▶ Exercise prompt
In the material below, find every line containing the string "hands" and return it.

▶ Data extract
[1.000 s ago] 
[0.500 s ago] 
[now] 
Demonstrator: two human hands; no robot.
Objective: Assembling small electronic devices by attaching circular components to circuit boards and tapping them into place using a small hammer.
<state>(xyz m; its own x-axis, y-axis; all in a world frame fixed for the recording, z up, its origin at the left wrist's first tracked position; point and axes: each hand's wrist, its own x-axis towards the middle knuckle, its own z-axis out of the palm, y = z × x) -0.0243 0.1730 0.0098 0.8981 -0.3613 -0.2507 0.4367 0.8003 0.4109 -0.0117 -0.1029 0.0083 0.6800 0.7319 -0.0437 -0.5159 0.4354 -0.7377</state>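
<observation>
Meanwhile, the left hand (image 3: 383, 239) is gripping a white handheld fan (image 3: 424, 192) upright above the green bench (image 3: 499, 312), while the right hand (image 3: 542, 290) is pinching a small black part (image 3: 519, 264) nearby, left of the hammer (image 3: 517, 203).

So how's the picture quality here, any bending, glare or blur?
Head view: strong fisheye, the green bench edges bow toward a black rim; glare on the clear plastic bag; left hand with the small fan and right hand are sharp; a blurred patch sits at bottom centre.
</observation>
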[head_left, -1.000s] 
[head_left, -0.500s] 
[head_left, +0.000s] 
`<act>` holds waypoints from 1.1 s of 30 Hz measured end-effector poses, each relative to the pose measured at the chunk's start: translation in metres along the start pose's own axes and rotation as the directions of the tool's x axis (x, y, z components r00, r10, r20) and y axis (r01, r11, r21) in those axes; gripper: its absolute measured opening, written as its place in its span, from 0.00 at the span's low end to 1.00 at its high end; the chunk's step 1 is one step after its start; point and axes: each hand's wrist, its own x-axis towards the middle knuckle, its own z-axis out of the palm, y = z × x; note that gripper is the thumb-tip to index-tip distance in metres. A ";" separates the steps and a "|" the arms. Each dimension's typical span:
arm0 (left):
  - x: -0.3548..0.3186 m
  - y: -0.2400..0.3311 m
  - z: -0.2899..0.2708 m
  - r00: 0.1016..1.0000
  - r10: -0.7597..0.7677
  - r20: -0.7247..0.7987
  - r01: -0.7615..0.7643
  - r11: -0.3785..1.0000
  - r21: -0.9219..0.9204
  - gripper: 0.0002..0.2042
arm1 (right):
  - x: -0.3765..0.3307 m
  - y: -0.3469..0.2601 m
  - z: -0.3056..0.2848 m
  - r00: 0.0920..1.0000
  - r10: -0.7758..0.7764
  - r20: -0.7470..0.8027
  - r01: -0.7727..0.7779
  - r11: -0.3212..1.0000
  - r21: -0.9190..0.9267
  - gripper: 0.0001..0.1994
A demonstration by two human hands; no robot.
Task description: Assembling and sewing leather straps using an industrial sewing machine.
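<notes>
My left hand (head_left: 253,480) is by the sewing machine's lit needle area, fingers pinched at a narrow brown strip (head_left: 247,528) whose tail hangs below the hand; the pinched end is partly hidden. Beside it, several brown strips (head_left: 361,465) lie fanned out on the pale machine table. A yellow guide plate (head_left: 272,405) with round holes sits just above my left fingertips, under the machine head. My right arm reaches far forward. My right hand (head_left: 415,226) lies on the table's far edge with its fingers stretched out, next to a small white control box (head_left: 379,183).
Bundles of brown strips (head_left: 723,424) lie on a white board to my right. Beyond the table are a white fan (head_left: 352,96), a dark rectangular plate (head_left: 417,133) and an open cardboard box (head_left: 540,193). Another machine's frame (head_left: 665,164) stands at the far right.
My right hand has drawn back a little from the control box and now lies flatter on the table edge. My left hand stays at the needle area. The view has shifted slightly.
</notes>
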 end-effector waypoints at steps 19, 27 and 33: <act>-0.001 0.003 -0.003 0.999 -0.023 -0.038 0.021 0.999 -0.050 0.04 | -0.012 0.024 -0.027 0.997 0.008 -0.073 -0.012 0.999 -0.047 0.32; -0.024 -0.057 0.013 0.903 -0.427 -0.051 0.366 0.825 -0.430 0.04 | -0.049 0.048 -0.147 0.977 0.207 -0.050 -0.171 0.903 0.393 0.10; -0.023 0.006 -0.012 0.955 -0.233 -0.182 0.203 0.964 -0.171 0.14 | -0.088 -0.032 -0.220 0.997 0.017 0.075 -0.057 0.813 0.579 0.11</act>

▶ Result of this task
Demonstrator: two human hands; no robot.
A demonstration by two human hands; no robot.

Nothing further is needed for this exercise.